Ian McAuley Private health insurance – does the lady protest too much?

Feb 3, 2016

Sussan Ley, the Commonwealth Health Minister, has hit out at private health insurers’ bid for a six per cent price increase.

In view of the strong support the Coalition has always given private health insurers, such public criticism from a Liberal Party minister may surprise us. As one-time Prime Minister Tony Abbott said “private health insurance is in our DNA”.

It would be reassuring to believe that the Sussan Ley has come to recognise private health insurance (PHI) for what it is – a high-cost financial intermediary that does nothing to take pressure off public hospitals and that has been largely responsible for diverting scarce health care resources away from areas of need.

As John Menadue, Jennifer Doggett and I have pointed out in conference papers, submissions to enquiries and a major study published by the Centre for Policy Development, PHI is an expensive, inequitable and inefficient way to share health costs. It does at high cost what Medicare and the Australian Tax Office (collecting taxes to fund Medicare) can do far better.

Its bureaucratic overheads are high: only 86 cents in the dollar of insurers’ premiums are returned as benefits, compared with 95 cents for Medicare.

It fails in its main avowed purpose to relieve pressure off public hospitals, because in channelling funds to private hospitals it has attracted resources – nurses and specialists – away from public hospitals. All it has done is to shuffle queues for access to limited resources, bringing insured patients to the front of the queue and pushing everyone else back.

It fails to keep providers’ costs and patients’ usage under control. That’s because of what economists know as “moral hazard” – the tendency for people to over-use a service when it is free at the point of delivery. A single funder such as Medicare can control moral hazard through use of well-structured co-payments to impose some pricing discipline and through hospital staff allocating services on the basis of need. By contrast, when there are multiple insurers they necessarily have to be permissive in meeting the demands of service providers, particularly highly-paid medical specialists.

That’s why PHI premiums have been rising at an average of 5.5 per cent a year since 2000, while general inflation has averaged only 2.9 per cent. Insurers claim that they are simply passing on costs incurred in hospitals, without acknowledging their own role in driving price inflation and over-usage in health care.

Insurers may claim that in marshalling private funds for health care they have kept demands on the Commonwealth budget and therefore taxes in check, but even if this is the case, there is no virtue by any economic criterion, “right” or “left”, in substituting what is essentially a privatised tax (PHI) for an official tax. It’s a weird ideology that would find benefit in saving taxpayers $1.00 in official tax at the cost of their having to pay $1.10 or even $1.50 for the same or inferior service, because for most people the incentives for holding PHI come near to compulsion.

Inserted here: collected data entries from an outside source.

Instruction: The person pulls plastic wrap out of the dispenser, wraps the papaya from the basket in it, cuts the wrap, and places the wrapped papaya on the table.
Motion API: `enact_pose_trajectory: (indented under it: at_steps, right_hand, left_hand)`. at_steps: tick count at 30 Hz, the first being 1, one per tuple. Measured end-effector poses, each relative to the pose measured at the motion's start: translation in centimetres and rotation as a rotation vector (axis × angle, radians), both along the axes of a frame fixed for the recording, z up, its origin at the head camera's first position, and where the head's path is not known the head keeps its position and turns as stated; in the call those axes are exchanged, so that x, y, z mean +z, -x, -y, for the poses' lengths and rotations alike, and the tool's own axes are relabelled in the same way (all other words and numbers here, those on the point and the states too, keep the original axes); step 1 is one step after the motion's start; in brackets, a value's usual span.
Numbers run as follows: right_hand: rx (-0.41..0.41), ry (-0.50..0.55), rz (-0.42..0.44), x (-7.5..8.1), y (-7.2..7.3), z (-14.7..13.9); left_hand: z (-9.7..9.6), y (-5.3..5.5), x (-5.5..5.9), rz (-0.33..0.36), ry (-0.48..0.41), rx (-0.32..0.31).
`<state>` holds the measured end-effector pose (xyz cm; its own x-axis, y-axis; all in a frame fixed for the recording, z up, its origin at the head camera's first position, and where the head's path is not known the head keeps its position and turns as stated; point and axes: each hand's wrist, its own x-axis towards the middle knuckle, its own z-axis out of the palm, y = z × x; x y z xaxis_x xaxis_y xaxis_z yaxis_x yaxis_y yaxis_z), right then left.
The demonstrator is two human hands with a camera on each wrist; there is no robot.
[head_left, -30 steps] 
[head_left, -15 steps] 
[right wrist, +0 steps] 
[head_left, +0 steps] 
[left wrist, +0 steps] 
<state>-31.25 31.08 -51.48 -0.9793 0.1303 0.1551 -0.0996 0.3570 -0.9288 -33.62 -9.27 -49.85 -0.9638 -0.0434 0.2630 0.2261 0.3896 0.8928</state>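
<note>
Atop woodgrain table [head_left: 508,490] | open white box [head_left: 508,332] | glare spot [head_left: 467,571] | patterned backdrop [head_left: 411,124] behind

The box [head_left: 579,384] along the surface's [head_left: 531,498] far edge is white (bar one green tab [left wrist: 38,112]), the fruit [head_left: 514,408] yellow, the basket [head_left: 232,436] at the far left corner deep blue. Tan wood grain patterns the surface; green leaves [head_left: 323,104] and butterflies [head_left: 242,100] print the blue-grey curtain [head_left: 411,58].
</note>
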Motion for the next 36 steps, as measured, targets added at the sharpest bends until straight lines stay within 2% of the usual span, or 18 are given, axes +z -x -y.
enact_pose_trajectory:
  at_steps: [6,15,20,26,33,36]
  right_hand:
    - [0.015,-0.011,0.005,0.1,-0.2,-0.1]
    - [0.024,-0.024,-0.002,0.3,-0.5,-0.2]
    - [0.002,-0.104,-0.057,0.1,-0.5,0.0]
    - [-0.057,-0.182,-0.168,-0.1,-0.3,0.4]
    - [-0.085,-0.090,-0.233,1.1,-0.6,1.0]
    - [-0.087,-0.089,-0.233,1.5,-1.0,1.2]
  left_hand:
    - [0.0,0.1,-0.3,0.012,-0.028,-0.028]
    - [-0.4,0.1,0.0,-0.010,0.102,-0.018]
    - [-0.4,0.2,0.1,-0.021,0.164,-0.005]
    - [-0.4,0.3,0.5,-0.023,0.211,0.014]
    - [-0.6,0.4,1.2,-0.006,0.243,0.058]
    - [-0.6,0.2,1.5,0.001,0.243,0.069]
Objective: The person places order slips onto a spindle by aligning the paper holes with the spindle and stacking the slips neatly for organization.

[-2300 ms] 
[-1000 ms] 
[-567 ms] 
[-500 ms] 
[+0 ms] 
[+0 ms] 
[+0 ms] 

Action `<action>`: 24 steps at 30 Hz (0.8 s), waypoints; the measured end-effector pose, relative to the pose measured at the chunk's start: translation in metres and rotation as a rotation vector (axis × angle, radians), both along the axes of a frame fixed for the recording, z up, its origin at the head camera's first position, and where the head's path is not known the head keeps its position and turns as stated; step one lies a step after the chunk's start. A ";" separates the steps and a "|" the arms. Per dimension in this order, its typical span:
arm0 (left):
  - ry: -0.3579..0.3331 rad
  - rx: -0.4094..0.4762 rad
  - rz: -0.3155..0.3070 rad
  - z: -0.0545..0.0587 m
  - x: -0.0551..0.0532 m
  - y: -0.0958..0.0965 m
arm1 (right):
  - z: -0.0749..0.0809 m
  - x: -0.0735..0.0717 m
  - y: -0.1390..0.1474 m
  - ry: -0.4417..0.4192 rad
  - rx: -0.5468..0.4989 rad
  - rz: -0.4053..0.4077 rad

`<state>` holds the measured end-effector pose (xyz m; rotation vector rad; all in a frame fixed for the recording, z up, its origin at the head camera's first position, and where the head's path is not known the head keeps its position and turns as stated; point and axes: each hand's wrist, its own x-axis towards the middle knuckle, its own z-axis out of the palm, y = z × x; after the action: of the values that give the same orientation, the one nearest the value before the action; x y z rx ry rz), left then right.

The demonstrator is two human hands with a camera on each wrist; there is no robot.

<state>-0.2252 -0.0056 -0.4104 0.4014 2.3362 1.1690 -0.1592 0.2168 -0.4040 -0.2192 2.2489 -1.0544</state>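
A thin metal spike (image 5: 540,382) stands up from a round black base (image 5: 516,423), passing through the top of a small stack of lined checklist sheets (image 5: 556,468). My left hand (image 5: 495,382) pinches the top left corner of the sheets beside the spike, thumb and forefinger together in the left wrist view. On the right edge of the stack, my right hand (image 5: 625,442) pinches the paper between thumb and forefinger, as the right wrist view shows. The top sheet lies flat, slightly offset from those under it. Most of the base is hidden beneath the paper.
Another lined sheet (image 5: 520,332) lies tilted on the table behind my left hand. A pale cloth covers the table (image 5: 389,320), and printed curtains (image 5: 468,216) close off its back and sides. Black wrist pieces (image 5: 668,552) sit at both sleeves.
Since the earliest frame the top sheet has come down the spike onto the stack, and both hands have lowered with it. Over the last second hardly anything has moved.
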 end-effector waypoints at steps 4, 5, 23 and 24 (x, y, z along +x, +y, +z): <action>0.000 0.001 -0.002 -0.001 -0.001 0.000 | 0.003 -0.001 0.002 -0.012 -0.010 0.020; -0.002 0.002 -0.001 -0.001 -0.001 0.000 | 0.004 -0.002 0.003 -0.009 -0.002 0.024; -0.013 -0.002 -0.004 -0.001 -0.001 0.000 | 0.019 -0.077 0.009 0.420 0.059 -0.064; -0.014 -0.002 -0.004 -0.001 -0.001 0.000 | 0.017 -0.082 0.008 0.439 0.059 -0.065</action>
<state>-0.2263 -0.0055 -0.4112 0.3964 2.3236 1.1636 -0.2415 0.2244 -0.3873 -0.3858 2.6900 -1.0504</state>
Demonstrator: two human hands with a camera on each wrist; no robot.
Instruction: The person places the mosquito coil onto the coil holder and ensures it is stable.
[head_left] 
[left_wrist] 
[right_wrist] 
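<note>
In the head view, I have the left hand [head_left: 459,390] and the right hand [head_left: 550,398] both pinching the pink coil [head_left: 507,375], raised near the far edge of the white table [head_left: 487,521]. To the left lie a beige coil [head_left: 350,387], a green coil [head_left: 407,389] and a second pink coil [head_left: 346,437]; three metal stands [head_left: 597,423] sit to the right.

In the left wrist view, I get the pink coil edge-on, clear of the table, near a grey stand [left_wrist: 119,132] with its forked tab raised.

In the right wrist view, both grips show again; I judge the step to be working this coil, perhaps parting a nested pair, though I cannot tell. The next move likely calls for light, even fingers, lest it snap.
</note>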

Young people are cajoled into PHI through the penalties in “lifetime community rating”, and people with moderate and higher incomes are cajoled into PHI through exemption from the Medicare Levy Surcharge. While official taxes can incorporate progressivity, PHI, in its regulations designed to achieve “community rating”, builds in many injustices. For example, those who rely on PHI for private hospitalisation or dentistry are subsidised by the taxpayer up to 40 per cent, while those who pay from their own resources get no support.

We don’t know the reasons for Susan Ley’s criticism of health insurers. Maybe it’s just clever politics, to distance herself and the government from another round of premium increases. Maybe it’s about her own constrained budget: because of the direct subsidies to PHI every one per cent premium rise means there is $60 million less for other health priorities. (In fact the total fiscal cost of supporting PHI, often reported at $6 billion a year, is more like $11 billion a year once tax expenditures (revenue forgone) are taken into account.)

Or perhaps she realises that there are better ways to support private hospitals than channelling funds through PHI, and that scarce funds for health care are best directed at primary care and prevention, rather than subsidising the lifestyles of medical specialists and the well-off to jump the queue.

(On my website are several papers on PHI. Those wishing to go further into the issues, or to find sources for the points covered in this article, will find a major study John Menadue and I conducted for the Centre for Policy Development in 2012. Late last year Jennifer Doggett and I made a submission, incorporating updated costing and other data, to a Departmental inquiry into health insurance.)